The legend of Paolongkou illustrates the Li people’s relationship with nature. Due to their insular island lifestyle, nature has always been a close companion. The Li people see themselves as part of nature and are willing to co-exist and prosper together. They feel blessed with the grace of nature and they also feel grateful, awed by the power of nature. A deep sense of spirituality connects them to their natural environment. In their eyes, not only people, but also each part of creation – whether it be wind, cloud, plant, or animal – owns a body and a soul. Therefore, they worship, commemorate, and show their respect both to nature and to other people.

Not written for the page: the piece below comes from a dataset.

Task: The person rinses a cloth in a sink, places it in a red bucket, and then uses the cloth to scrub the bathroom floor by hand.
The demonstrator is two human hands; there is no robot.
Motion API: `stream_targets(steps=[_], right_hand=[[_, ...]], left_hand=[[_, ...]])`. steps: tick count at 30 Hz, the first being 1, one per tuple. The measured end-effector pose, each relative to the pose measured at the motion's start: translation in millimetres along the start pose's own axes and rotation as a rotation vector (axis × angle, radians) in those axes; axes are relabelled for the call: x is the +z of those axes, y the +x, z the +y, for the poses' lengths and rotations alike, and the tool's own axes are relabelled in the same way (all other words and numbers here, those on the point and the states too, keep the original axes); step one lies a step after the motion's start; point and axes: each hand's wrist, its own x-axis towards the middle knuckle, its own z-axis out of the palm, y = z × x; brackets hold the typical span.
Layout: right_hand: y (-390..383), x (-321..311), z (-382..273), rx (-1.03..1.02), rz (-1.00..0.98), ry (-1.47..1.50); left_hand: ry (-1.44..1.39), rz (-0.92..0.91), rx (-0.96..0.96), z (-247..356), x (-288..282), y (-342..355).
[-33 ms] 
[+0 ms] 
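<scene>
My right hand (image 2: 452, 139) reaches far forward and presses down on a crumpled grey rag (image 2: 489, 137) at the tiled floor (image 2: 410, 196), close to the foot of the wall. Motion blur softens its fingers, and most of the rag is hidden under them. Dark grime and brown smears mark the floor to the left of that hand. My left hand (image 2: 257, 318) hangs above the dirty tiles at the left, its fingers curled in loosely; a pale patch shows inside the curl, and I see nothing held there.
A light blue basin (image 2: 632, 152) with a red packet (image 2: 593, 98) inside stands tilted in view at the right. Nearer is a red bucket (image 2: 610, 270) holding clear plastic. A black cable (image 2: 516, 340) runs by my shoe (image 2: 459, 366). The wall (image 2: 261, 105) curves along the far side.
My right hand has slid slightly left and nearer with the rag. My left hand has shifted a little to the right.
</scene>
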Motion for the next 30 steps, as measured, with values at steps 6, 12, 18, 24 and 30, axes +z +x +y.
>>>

A god and an ancestor in the hearts of all Li people, Paolongkou is commemorated every year on the Double Third Festival. The sacrificial ceremony held at the foot of Wuzhi Mountain usually comprises two parts. Starting at 8:30 in the morning, the first ritual is hosted by venerable priests from the Li ethnic group with participation from both elders of Li communities and local Han people. The second part is open to the wider public after the performances.
Played with the nose, a nose flute is a traditional instrument amongst the Li people. Its history dates back over 1,000 years among the people who live on what is now Hainan Island. Nose flutes are made from a bamboo section and vary in length and width. The most common dimensions are 60 to 70 centimeters in length and 1.6 centimeters in diameter, with a hole at the nose area for breathing and a number of fingering holes. The range of the instrument is around three octaves. Players can also perform trills and slide between notes. Nose flutes can be played solo or as part of a duet, but are also commonly used in dance performances.